Finding probability for each word in the dictionary.
After that eliminating words which are insignificant. Insignificant words are words which have a probability of occurence less than 0.0001.

In [16]:

word_probability = {}
total_words = 0
for i in word_count:
    total_words += word_count[i]
for i in word_count:
    word_probability[i] = word_count[i] / total_words

#Eliminating words which are insignificant. Insignificant words are words which have a probability of occurence less than 0.0001.
print ('Total words ',len(word_probability))
print ('Minimum probability ',min (word_probability.values()))
threshold_p = 0.0001
for i in list(word_probability):
    if word_probability[i] < threshold_p:
        del word_probability[i]
        if i in list(word_count_sincere):   #list(dict) return it;s key elements
            del word_count_sincere[i]
        if i in list(word_count_insincere):  
            del word_count_insincere[i]
print ('Total words ',len(word_probability))


Total words  165251
Minimum probability  1.142270994655314e-07
Total words  1580


To apply naive bayes algorithm, we have to find conditional probability.
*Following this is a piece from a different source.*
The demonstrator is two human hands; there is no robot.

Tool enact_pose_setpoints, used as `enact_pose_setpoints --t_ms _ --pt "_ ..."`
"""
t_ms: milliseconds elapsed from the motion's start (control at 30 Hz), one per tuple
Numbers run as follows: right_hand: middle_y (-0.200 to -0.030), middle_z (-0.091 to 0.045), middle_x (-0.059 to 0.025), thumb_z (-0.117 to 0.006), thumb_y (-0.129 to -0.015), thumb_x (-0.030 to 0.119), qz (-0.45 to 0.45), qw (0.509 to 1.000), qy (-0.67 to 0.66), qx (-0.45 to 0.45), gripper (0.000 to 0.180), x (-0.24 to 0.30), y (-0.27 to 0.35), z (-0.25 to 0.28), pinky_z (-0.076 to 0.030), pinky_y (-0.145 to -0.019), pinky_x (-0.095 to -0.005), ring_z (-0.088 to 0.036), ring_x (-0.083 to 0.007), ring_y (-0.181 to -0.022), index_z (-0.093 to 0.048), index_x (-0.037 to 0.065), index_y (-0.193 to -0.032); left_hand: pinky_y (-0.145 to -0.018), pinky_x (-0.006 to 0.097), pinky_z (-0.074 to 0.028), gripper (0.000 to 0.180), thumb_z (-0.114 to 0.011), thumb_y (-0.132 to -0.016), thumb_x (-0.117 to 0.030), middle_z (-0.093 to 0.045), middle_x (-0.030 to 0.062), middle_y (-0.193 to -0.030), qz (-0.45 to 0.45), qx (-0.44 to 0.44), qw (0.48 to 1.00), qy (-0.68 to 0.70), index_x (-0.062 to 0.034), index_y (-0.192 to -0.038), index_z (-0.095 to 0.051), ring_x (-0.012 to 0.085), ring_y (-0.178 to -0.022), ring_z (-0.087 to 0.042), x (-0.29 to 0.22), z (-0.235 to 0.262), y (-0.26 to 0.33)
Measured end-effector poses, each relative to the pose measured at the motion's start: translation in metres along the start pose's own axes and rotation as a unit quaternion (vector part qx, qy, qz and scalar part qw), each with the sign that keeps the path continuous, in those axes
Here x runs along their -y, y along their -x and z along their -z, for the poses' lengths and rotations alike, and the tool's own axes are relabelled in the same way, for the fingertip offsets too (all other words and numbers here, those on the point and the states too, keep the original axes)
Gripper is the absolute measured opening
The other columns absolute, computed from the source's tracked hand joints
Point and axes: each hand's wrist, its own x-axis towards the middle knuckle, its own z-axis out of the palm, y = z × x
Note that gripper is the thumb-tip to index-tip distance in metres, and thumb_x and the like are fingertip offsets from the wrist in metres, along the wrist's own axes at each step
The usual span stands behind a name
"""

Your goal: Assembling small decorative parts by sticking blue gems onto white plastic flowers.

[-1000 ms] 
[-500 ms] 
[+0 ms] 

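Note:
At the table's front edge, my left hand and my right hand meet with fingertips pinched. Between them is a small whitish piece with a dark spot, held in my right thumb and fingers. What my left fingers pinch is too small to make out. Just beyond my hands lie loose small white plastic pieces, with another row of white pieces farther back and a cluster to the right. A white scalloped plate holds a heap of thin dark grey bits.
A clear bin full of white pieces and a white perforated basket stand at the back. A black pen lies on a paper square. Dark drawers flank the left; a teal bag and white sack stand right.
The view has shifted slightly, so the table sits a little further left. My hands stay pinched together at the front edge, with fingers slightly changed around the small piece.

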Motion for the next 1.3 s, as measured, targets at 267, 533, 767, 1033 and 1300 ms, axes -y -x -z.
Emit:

Finding the conditional probability.

In [0]:

total_sincere_words = sum(word_count_sincere.values())
cp_sincere = {}  #Conditional Probability
for i in list(word_count_sincere):
    cp_sincere[i] = word_count_sincere[i] / total_sincere_words

total_insincere_words = sum(word_count_insincere.values())
cp_insincere = {}  #Conditional Probability
for i in list(word_count_insincere):
    cp_insincere[i] = word_count_insincere[i] / total_insincere_words



Prediction

In [18]:
row_count = test.shape[0]

p_insincere = insincere / (sincere + insincere)
p_sincere = sincere / (sincere + insincere)
accuracy = 0

for row in range(0,row_count):
    sentence = test.iloc[row]['question_text']
    target = test.iloc[row]['target']
    sentence = re.sub(r'\d+','',sentence)
    sentence = sentence.translate(sentence.maketrans("","",string.punctuation))
    words_in_sentence = list(set(sentence.split(' ')) - stop_words)
    for index,word in enumerate(words_in_sentence):
        word = stemmer.stem(word)
        words_in_sentence[index] = lemmatizer.lemmatize(word)
    insincere_term = p_insincere
    sincere_term = p_sincere
    
    sincere_M = len(cp_sincere.keys())
    insincere_M = len(cp_insincere.keys())
    for word in words_in_sentence:
        if word not in cp_insincere.keys():
            insincere_M +=1
        if word not in cp_sincere.keys():
            sincere_M += 1
         
    for word in words_in_sentence:
        if word in cp_insincere.keys():
            insincere_term *= (cp_insincere[word] + (1/insincere_M))
        else:
            insincere_term *= (1/insincere_M)
        if word in cp_sincere.keys():
            sincere_term *= (cp_sincere[word] + (1/sincere_M))
        else:
            sincere_term *= (1/sincere_M)
        
    if insincere_term/(insincere_term + sincere_term) > 0.5:
        response = 1
    else:
        response = 0
    if target == response:
        accuracy += 1
    
print ('Accuracy is ',accuracy/row_count*100)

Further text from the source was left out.